The October 2013 Spine Roundup360 looks at: Standing straighter may reduce falls; Operative management of congenital kyphosis; Athletic discectomy; Lumbar spine stenosis worsens with time; Flexible stabilisation?: spinal stenosis revisited; Do epidural steroids cause spinal fractures?; Who does well with cervical myelopathy?; Secretly adverse to BMP-2?

For other Roundups in this issue that cross-reference with Spine see: Oncology Roundup 3.

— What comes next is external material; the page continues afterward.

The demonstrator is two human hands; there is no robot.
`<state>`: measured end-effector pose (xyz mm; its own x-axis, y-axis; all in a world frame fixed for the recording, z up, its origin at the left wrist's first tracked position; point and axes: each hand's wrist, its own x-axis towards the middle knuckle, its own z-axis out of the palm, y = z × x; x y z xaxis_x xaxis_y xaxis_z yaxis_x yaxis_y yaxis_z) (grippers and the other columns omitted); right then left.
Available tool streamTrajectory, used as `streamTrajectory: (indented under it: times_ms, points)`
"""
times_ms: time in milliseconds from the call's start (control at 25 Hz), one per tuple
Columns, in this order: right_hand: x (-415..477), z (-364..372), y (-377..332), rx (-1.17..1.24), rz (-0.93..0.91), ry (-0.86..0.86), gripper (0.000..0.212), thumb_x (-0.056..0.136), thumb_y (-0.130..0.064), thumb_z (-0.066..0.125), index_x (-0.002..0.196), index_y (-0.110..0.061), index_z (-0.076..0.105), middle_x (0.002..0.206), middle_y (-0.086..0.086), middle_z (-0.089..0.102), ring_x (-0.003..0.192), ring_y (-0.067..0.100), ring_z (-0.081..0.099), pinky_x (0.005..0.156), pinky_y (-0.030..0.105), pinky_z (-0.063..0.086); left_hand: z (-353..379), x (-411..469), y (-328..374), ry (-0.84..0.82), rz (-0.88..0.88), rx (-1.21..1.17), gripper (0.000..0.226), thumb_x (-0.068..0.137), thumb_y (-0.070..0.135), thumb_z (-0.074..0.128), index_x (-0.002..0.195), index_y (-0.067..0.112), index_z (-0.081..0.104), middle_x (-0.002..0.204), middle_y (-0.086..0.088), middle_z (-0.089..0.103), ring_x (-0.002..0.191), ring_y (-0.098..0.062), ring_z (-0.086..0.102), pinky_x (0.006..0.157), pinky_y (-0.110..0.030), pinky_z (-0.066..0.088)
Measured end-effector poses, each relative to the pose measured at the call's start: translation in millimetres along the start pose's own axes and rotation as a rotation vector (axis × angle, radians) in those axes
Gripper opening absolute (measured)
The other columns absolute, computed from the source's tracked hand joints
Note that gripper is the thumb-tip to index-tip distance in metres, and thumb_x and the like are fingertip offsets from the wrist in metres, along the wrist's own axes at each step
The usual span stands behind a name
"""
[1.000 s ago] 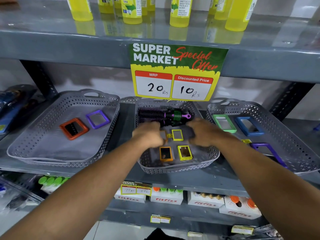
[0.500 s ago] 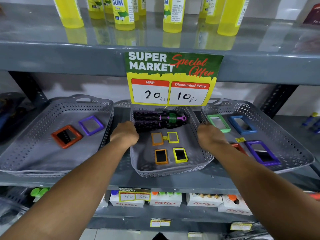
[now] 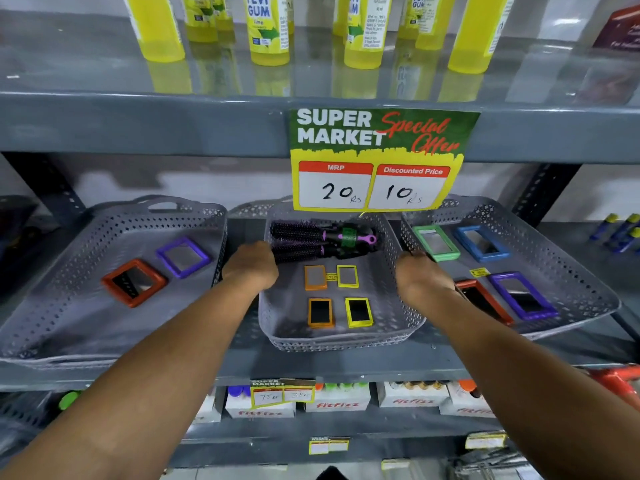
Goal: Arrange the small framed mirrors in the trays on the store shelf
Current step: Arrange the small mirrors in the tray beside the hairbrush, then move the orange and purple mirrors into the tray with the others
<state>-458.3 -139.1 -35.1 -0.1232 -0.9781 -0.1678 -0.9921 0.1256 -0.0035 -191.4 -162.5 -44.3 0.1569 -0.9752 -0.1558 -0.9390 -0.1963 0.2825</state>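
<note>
- Gripping the two side walls of the middle tray [image 3: 341, 337], the left hand [image 3: 251, 266] is curled over its left rim and the right hand [image 3: 420, 277] over its right rim; both are closed on the tray walls, though the fingertips are hidden on the far side of the hands.
- The middle tray sits on the grey shelf [image 3: 346, 367], between the left tray [image 3: 52, 306] and the right tray [image 3: 568, 261], its front edge near the shelf lip.
- Inside it four small mirrors lie flat in two rows: an orange mirror [image 3: 315, 277] beside a yellow mirror [image 3: 347, 276] at the back, and another orange mirror [image 3: 320, 312] beside another yellow mirror [image 3: 358, 311] nearer the front.
- Two round hairbrushes [image 3: 311, 239] lie across the back of this tray.
- In the left tray a red mirror [image 3: 134, 282] and a purple mirror [image 3: 183, 256] lie apart.
- The right tray holds a green mirror [image 3: 436, 243], a blue mirror [image 3: 482, 243], a second purple mirror [image 3: 523, 295] and a second red mirror [image 3: 483, 301], the last partly covered by the right forearm.
- A price sign [image 3: 379, 161] hangs from the shelf above, where yellow bottles [image 3: 268, 29] stand.
</note>
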Motion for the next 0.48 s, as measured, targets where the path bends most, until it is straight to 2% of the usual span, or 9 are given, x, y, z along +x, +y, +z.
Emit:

Standing straighter may reduce falls

Falls are an increasing problem in the ageing population. Not only do falls place patients at risk of fractures, but patients will often lose confidence and independence. Spinal pathology accounts for a number of potential explanations for falls, including radicular pain and neurological compromise. Researchers in Nagoya (Japan) set out to examine a less commonly implicated cause for falls, that of sagittal spinal alignment. The researchers investigated the effect of spinal sagittal alignment on the incidence of falls amongst a cohort of 100 patients, all of whom underwent measurements of spinal alignment, range of movement, balance, muscle strength and gait analysis in conjunction with a general medical examination and spinal radiographs. Subjects’ balance was assessed using movement of the centre of pressure (COP) to produce an envelope area which give an objective measure of standing balance. Patients were noted to become more unsteady as they became older with a large envelope area, however, there was a negative correlation with lumbar lordosis and sacral inclination angles in those patients who had reportedly fallen over in the past year (n = 12). The fallers group were significantly older, with higher lumbar lordosis angle, sacral inclination angle, grip strength, back muscle strength, 10-m gait time, height of the intervertebral disc and osteophyte formation. The research team concluded (perfectly reasonably) that there are a range of factors, all of which contribute to falls in the elderly, but these all relate to maintenance of balance and stability. The novel factors identified all relate to the spinal sagittal alignment and raise the interesting prospect that interventions aimed at improving spinal alignment and balance may prevent falls.1 Here at 360 our thoughts are with those elderly patients who are prone to falls. In recent years they have had to suffer the indignity of having their carpets and pets confiscated, footwear changed and even sometimes being obliged to use the not so fashionable hip defender; now it looks as if this isn’t enough and they must also stand up straighter.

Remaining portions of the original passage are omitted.